Antalya, hometown of Santa Claus
He rides a reindeer-drawn sleigh, makes toys in the North Pole with the help of elves and brings gifts to children through chimneys. Father Christmas is an indispensable part of Christmas every year across the world. But little is known that he was a native of what is today Antalya, a tourist hotspot on Turkey’s Mediterranean coast.
Christians worldwide will celebrate Christmas, the birth of Jesus Christ, on Dec. 25 leaving behind a year marked by an unprecedented global pandemic that has wreaked havoc on houses, families, countries and health care systems across the world.
But Santa Claus remains strong as ever. Large companies and those commodifying Christmas have reportedly made $1.6 trillion on the back of St Nicholas, more well-known as Santa Claus, who was born in Myra in today’s Demre district of Antalya.
The head of archaeological excavations in the ancient city of Myra, Professor Nevzat Çevik said Santa Claus was a real person who lived in Antalya and gave Christmas gifts to children. “He is originally from Antalya’s Demre district. His name is St. Nicholas. He was born, grew up and died in Antalya. His remains are also in Antalya.”
“His story starts in Patara. He was born into a family living there. He came to Myra in Demre district when he was young and established a church and a halki seminary there. Myra then turned into a Christian settlement in the Byzantine era,” he said, adding that the frescoes on the wall of the Santa Claus Museum feature the “original St. Nicholas.”
Çevik said that St. Nicholas, who was born in A.D. 270s in Patara and died in A.D. 342 in Myra, was buried there and his grave is in a church in Myra. “The current church there is the largest church built in the place of this early-era church,” he added.

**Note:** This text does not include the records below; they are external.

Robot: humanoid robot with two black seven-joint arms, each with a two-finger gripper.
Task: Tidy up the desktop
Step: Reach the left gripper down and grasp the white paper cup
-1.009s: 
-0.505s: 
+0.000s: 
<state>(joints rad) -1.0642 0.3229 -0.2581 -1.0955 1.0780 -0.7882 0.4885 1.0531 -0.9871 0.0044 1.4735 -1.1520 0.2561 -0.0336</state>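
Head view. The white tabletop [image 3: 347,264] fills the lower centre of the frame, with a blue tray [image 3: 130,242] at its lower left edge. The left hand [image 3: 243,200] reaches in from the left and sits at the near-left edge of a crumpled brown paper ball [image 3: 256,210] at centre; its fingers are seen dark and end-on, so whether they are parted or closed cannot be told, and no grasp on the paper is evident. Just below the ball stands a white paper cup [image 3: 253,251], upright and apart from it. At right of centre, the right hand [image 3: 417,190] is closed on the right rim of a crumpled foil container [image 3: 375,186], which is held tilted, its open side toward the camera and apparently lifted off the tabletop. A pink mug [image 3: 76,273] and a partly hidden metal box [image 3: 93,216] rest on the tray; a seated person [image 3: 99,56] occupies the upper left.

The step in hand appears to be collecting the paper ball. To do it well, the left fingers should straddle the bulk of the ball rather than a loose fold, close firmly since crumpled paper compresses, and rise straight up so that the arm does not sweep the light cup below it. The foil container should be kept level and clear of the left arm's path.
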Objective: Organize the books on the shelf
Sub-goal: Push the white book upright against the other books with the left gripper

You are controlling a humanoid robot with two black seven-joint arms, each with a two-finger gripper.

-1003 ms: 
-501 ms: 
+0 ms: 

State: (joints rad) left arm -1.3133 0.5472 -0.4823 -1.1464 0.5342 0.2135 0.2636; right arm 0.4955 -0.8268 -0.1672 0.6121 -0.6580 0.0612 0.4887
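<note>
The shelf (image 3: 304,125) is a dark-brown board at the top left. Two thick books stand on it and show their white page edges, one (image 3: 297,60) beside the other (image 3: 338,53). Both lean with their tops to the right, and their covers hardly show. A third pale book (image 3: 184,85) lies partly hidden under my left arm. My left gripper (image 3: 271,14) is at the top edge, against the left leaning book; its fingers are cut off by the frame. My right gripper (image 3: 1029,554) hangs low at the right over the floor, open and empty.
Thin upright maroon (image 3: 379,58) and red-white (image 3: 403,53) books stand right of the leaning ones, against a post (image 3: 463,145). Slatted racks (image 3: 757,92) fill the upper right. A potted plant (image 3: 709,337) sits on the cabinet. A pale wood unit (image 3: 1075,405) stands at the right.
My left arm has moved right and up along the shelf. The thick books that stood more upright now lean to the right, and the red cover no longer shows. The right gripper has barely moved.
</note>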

Stating that Myra turned into a pilgrimage center of Orthodox Christians, Çevik said, “They visit the St. Nicholas Church and his grave. Demre always breaks records in terms of the number of tourists visiting Antalya.”
Stating that some of his bones were extracted from his grave in 1087 by Italian merchants and taken to Bari, Italy, Çevik said that they also established a St. Nicholas Church there and then Bali turned into a faith center, too.
Reminding that St. Nicholas is believed to be the protector of children and someone who gives gifts to them, Çevik said that this is the reason why he is considered a saint.
He said that it would be wrong to say that the bones extracted from the church in Myra and exhibited today in Italy and Antalya are the bones of St. Nicholas, adding, “We didn’t get the chance for a DNA analysis but we believe that the bones belong to him and they are under protection at the Antalya Museum.”
He also added that they made official applications to Italy for the return of the bones taken to Bari in 1087.